Strength is another scalable quantity. An ant can lift a hundred times its weight. We struggle even to lift just our own weight. That's because, if one animal weighs eight times what another does, it has only four times the cross-sectional area in its limbs. And strength increases with cross-sectional area, not with weight.

Then there's a rule that says the number of species decreases with the mass of their members. Some ten million insect species occupy this Earth; 40,000 birds, fish, and mammals; and that one species of blue whale swims at the peak of the pyramid. Modeling rules among species aren't new, but this one reminds us how our lives are interlaced with those of sharks, ants, and robins.

Change the scale of life and you change its texture. I saw that dramatically at a Women's NBA Championship game last year. With the players scaled down by ten percent in size, the game changed utterly (and, for my money, it changed for the better).

I'm John Lienhard, at the University of Houston, where we're interested in the way inventive minds work.

(Theme music)


Johnson, G., Of Mice and Elephants: A Matter of Size. The New York TimesScience Times, Tuesday, January 12, 1999, pp. D1-D2.

J. H. Lienhard IV and J. H. Lienhard V, A Heat Transfer Textbook. 3rd ed., Cambridge, MA: Phlogiston Press, 2004, Click here for a free copy. Chapter 4.

For more on modeling and scaling laws, see Episode 68.

My Mechanical Engineering colleague, Roger Eichhorn, struck by the need for an encapsulation of these scaling laws in arithmetic form, created the following summary. (Note that the symbol ^ means "raised to the power of." Thus (mass)^1/4 means the fourth root of mass.)

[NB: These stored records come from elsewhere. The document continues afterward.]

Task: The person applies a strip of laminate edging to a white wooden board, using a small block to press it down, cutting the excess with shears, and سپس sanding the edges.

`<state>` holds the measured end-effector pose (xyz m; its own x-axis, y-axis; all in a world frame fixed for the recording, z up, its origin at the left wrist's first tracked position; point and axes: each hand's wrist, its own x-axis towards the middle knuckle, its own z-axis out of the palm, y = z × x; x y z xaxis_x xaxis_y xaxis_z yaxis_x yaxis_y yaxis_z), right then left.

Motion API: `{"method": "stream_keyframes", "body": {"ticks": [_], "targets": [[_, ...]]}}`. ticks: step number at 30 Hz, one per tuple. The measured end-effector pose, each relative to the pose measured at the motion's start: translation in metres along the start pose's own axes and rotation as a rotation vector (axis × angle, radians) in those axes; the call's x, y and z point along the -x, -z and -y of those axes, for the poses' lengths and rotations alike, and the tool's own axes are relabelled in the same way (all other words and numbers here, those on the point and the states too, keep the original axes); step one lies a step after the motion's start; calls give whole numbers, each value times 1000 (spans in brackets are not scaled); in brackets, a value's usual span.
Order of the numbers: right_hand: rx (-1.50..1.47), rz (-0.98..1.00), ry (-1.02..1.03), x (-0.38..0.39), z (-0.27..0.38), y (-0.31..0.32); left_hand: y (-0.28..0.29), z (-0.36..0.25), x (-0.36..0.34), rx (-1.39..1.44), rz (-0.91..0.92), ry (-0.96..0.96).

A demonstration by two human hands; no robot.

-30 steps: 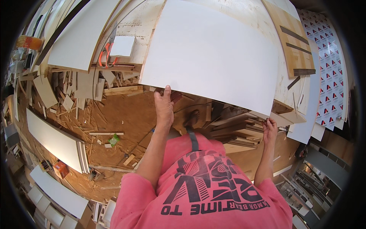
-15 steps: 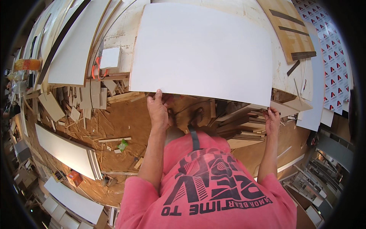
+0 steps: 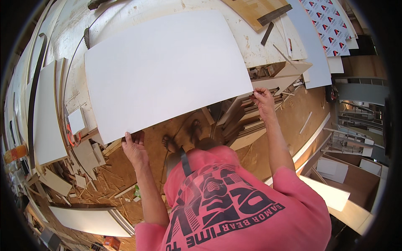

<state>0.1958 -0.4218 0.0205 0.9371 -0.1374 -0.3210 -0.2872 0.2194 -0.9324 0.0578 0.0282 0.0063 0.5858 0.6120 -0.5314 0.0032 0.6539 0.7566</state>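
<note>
A large white panel (image 3: 167,71) lies over the workbench, its near edge jutting past the bench toward me. Close to the near left corner, my left hand (image 3: 136,149) is closed on that edge, thumb on top and fingers curled below. My right hand (image 3: 264,103) pinches the near right corner between thumb and fingers. A thin dark line runs along the near edge. Left of the panel are a small white block (image 3: 77,121) and scissors with orange handles (image 3: 72,136), partly hidden.
Board offcuts (image 3: 251,115) are stacked under the bench at right. Wood scraps (image 3: 98,184) litter the brown floor at left, near more white panels (image 3: 90,220). A yellowish board (image 3: 247,11) with dark strips lies at the far right of the bench. My bare feet (image 3: 194,130) stand below the panel.
My view has turned to the right, so the panel and bench appear farther left and tilted. Both hands keep their hold at about the same places on the panel.
</note>
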Motion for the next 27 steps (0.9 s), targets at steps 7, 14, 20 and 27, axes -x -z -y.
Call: {"method": "stream_keyframes", "body": {"ticks": [7, 14, 20, 27], "targets": [[-12, -11, 4, 1, 2, -3, 0, 0, 0, -15, -7, -2], [6, -10, 13, -1, 4, -3, 0, 0, 0, -55, 36, -26], [13, 2, 26, -4, 3, -1, 3, 1, -1, -49, 40, -34], [10, 11, 38, -6, 0, 0, 4, 0, -2, -39, 40, -34]]}}
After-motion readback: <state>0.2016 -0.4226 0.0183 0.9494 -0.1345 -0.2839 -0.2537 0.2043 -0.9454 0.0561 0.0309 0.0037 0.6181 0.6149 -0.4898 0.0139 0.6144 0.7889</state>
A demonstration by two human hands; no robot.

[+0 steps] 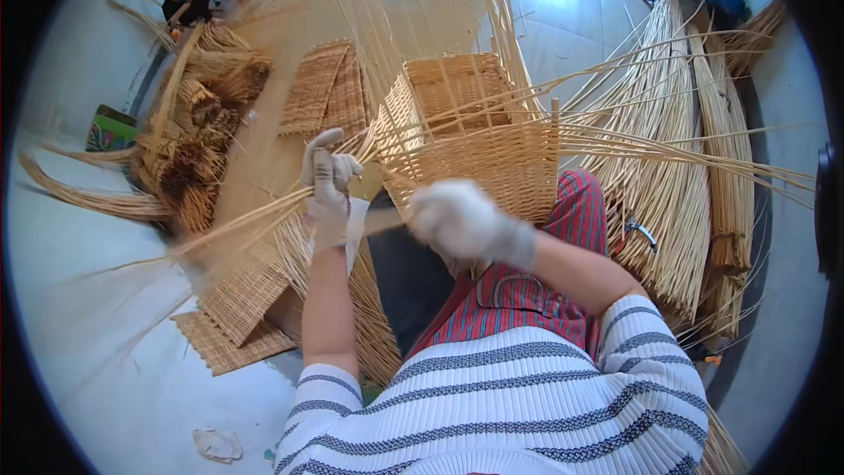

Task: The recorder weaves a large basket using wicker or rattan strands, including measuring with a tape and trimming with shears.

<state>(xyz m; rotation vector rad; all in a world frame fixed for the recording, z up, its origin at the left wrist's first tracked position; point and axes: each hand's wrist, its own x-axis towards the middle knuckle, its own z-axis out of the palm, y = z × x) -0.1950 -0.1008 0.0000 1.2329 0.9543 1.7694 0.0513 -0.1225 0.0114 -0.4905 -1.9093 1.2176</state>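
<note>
A partly woven wicker basket (479,163) rests in front of me by my knees, with long loose strands sticking out from its rim on both sides and at the back. My left hand (330,183), in a pale work glove, is closed around a bunch of wicker strands (264,215) at the basket's left side. At the basket's near left corner is my right hand (462,222), gloved too and smeared by motion, so its fingers do not show clearly. A blurred pale strip (385,220) lies between the two hands.
Flat woven panels lie beyond the basket (327,88) and at near left (242,295). Brown bundles (202,123) are heaped at left, near a seated person (195,2). Long pale rods (655,158) lie at right with a blue-handled tool (644,233).
</note>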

Heart beats per lifetime is constant (around one billion)
Life span is proportional to (mass)^1/4
Pulse rate is proportional to (mass)^-1/4
Metabolic rate is proportional to (mass)^3/4
Strength is proportional to (mass)^2/3
Population density is proportional to (mass)^1/4
Average number of offspring is proportional to (mass)^1/4
Time required to reproduce is proportional to (mass)^1/4

These show all properties except pulse rate increasing with mass. Obviously, these rules are only approximate. For example, little dogs sometimes outlive big ones, and the human species has managed to extend its own life beyond that of a horse. But in the larger overall picture, the rule is pretty accurate.